Work task — All lines in the data bearing the string "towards" should be identified and copied.

Data excerpts
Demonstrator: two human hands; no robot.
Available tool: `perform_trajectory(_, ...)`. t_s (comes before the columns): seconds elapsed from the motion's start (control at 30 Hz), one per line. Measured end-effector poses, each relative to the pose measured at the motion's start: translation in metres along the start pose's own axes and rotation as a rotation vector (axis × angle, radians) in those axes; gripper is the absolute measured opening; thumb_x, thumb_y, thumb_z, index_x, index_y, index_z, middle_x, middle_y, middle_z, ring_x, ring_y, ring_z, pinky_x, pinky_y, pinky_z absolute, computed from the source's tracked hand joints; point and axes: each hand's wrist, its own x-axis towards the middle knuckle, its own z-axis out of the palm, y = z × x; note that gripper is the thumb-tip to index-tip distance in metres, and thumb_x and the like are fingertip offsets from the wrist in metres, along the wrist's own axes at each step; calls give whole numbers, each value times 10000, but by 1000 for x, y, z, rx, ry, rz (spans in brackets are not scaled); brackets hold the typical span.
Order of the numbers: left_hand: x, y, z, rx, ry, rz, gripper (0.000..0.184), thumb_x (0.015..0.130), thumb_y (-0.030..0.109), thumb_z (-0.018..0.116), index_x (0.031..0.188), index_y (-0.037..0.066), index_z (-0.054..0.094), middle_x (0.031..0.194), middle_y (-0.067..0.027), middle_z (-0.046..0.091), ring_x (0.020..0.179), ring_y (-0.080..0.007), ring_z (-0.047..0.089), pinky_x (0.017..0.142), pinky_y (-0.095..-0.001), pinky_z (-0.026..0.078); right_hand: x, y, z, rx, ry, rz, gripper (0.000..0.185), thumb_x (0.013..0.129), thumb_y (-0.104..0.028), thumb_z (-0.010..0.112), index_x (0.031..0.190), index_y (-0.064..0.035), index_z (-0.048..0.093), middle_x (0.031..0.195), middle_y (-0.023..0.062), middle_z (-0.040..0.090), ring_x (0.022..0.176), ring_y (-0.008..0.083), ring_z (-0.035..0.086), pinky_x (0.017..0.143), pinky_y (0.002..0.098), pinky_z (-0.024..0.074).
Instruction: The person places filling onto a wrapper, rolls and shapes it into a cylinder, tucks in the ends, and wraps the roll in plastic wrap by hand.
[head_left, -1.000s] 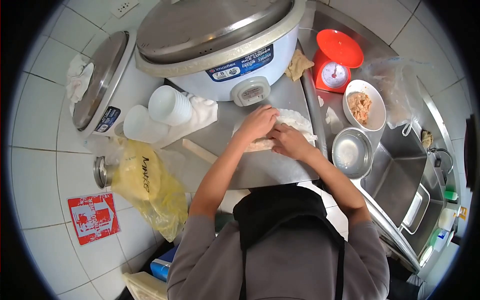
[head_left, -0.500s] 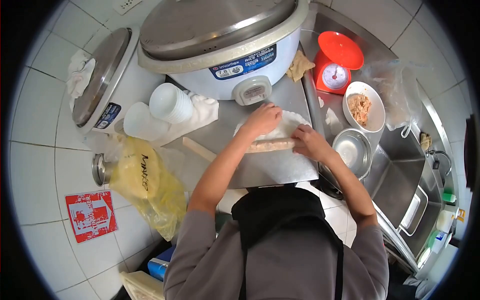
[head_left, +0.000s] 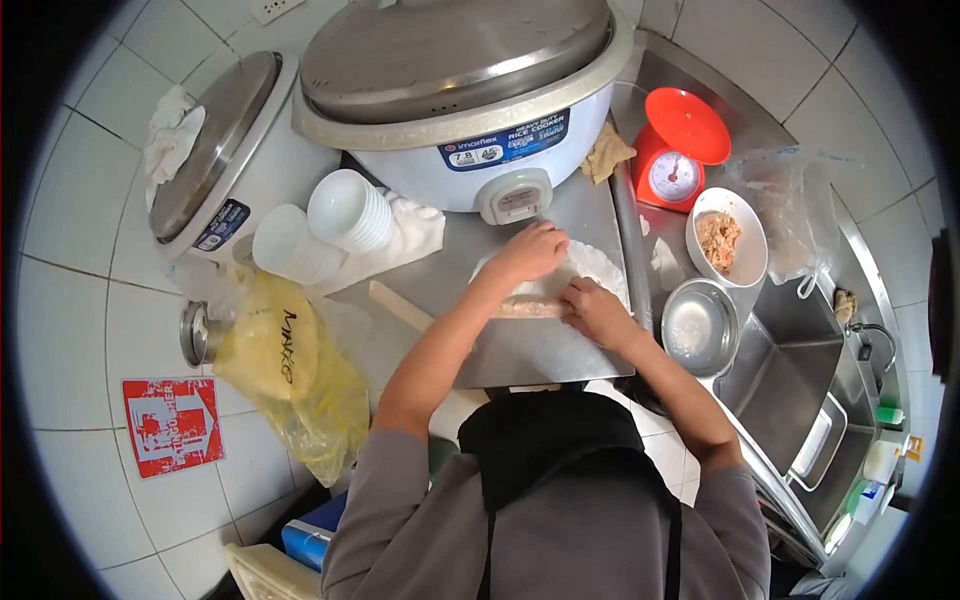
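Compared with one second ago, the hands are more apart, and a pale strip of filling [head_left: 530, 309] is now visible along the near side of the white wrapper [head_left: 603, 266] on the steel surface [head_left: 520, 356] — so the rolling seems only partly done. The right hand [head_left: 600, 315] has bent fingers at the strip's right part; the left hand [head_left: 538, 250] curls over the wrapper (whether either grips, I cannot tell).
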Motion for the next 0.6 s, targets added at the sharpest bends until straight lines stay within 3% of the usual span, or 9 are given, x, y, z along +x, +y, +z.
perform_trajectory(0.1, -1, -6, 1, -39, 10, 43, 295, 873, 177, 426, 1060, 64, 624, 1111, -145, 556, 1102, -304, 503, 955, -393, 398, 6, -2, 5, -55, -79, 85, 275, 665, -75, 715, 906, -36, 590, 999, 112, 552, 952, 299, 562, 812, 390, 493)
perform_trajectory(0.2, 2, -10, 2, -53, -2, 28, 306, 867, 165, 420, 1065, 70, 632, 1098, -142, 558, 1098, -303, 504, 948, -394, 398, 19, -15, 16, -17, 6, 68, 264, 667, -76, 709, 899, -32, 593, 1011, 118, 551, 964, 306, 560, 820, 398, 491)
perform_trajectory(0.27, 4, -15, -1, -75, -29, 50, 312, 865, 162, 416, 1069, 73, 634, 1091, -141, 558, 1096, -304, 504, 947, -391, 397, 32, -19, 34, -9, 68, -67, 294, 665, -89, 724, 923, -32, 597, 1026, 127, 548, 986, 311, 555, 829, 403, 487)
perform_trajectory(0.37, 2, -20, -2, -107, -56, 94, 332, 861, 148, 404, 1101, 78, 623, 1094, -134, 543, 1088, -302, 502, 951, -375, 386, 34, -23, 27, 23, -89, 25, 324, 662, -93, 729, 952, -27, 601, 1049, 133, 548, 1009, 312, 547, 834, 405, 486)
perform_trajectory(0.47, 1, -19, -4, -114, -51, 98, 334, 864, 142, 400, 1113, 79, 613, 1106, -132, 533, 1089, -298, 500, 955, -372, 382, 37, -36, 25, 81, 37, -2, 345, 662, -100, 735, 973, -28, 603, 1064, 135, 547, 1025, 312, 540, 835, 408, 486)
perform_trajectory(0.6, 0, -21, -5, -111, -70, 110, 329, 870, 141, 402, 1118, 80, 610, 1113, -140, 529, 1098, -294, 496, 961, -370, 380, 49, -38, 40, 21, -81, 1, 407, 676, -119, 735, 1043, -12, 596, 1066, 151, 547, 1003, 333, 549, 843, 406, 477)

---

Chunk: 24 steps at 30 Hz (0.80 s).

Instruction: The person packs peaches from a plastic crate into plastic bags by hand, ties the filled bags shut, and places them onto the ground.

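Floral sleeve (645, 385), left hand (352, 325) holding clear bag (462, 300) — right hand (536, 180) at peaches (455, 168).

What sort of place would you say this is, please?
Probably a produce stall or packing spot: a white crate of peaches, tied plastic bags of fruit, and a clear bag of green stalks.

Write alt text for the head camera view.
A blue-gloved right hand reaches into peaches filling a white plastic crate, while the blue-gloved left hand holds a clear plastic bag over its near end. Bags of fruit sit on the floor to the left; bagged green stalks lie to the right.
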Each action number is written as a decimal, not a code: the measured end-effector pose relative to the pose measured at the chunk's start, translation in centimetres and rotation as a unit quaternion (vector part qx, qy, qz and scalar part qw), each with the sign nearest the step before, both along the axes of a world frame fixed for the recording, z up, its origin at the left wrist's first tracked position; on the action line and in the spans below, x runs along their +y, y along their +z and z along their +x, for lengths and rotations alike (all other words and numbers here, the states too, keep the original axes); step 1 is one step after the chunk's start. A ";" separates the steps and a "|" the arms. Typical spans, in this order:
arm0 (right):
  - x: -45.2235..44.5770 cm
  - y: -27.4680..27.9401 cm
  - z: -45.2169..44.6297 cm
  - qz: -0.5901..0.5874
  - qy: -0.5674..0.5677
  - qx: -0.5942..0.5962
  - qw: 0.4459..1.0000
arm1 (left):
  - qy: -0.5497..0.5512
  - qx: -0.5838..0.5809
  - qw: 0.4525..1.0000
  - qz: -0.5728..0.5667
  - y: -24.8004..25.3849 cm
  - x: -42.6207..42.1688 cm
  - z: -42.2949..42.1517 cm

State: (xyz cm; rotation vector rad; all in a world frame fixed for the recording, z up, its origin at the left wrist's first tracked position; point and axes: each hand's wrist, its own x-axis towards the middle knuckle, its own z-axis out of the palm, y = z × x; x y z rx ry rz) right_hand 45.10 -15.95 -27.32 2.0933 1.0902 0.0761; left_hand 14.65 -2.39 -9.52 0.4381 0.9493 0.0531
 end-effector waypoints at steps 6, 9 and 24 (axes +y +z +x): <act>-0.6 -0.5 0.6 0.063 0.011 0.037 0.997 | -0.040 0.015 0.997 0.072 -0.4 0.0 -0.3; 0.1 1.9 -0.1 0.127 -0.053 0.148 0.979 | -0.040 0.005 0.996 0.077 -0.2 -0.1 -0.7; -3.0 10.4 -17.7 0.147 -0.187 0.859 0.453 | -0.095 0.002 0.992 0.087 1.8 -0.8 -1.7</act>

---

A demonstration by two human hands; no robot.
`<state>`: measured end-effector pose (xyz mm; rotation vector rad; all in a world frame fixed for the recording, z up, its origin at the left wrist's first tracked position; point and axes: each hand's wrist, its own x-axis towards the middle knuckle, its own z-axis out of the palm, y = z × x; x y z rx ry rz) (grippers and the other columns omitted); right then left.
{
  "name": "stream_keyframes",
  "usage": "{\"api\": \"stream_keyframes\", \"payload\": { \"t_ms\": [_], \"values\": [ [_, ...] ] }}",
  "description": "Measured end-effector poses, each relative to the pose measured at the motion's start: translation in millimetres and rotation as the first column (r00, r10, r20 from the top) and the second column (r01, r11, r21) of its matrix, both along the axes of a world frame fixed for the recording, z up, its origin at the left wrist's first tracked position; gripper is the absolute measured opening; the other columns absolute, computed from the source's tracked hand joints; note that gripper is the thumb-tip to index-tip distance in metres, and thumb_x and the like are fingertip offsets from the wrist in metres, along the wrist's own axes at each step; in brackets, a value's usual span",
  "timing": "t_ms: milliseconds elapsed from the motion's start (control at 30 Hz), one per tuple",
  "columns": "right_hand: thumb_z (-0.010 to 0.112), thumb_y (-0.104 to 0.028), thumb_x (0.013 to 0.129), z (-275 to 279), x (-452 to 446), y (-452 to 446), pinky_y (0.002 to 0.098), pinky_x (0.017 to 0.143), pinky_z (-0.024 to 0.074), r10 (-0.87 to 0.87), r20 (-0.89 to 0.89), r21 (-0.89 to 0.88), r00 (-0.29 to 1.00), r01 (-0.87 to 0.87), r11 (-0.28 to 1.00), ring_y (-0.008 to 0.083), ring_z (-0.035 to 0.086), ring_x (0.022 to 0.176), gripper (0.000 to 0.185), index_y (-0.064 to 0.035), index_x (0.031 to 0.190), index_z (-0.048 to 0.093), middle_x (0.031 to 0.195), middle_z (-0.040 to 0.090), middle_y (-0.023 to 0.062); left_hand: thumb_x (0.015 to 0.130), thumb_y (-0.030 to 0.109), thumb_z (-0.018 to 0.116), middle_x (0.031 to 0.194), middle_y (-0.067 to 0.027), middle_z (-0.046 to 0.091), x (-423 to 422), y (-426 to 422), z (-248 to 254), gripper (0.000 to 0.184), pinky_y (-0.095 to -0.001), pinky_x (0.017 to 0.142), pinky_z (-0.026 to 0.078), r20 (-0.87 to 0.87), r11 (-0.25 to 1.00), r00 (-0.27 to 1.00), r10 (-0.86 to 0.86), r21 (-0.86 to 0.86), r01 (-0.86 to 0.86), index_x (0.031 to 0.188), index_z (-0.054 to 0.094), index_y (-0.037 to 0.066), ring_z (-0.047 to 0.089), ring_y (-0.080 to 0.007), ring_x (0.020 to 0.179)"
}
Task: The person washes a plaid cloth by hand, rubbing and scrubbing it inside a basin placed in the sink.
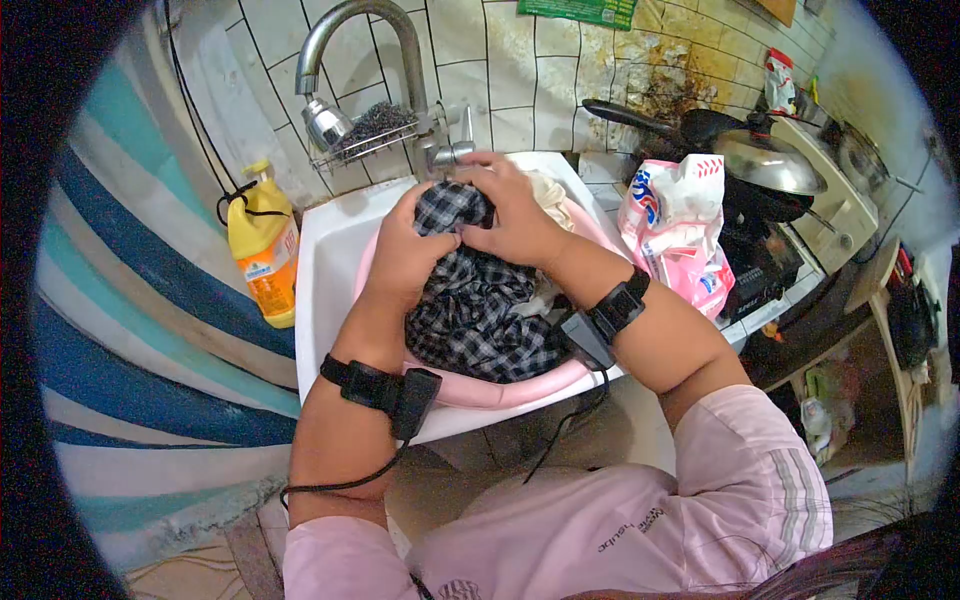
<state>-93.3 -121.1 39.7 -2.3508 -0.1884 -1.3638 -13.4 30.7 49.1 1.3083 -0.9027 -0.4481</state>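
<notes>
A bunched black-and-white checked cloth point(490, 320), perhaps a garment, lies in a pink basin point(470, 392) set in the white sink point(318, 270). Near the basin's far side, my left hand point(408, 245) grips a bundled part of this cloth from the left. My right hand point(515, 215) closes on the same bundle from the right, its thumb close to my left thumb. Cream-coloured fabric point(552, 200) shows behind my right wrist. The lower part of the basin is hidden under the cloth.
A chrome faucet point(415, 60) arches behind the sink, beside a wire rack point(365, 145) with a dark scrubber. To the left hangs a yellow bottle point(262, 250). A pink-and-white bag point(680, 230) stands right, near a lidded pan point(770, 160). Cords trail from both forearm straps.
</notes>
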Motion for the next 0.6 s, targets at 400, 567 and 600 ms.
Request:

Answer to this problem —
Available tool: `perform_trajectory(_, ...)`. t_s (comes before the columns): seconds elapsed from the motion's start (control at 30 Hz), one per line. Measured end-effector poses, each relative to the pose measured at the motion's start: translation in metres along the start pose's own axes and rotation as a rotation vector (axis × angle, radians) in those axes; gripper is the absolute measured opening; thumb_x, thumb_y, thumb_z, index_x, index_y, index_z, middle_x, middle_y, middle_z, ring_x, ring_y, ring_z, pinky_x, pinky_y, pinky_z absolute, computed from the source's tracked hand joints; point and axes: each hand's wrist, its own x-axis towards the middle knuckle, its own z-axis out of the palm, y = z × x; note that gripper is the thumb-tip to index-tip distance in metres, and thumb_x and the like are fingertip offsets from the wrist in metres, along the wrist's own axes at each step; calls give whole numbers, each value times 10000, but by 1000 for x, y, z, rx, ry, rz (spans in brackets are not scaled); brackets hold the typical span.
State: (xyz cm; rotation vector rad; all in a world frame fixed for the recording, z up, its origin at the left wrist's first tracked position; point and axes: each hand's wrist, its own x-axis towards the middle knuckle, its own z-axis out of the palm, y = z × x; x y z rx ry rz) right_hand 45.10 -15.95 -27.32 2.0933 1.0902 0.0761; left_hand 14.65 -2.39 -9.52 0.4381 0.9493 0.0531
`<state>`: measured end-effector pose (xyz mm; rotation vector rad; all in a world frame fixed for the recording, z up, its origin at the left wrist's first tracked position; point and axes: each hand's wrist, its own x-axis towards the middle knuckle, its own z-axis out of the palm, y = z × x; x y z rx ry rz) (grippers and the other columns omitted); right then left.

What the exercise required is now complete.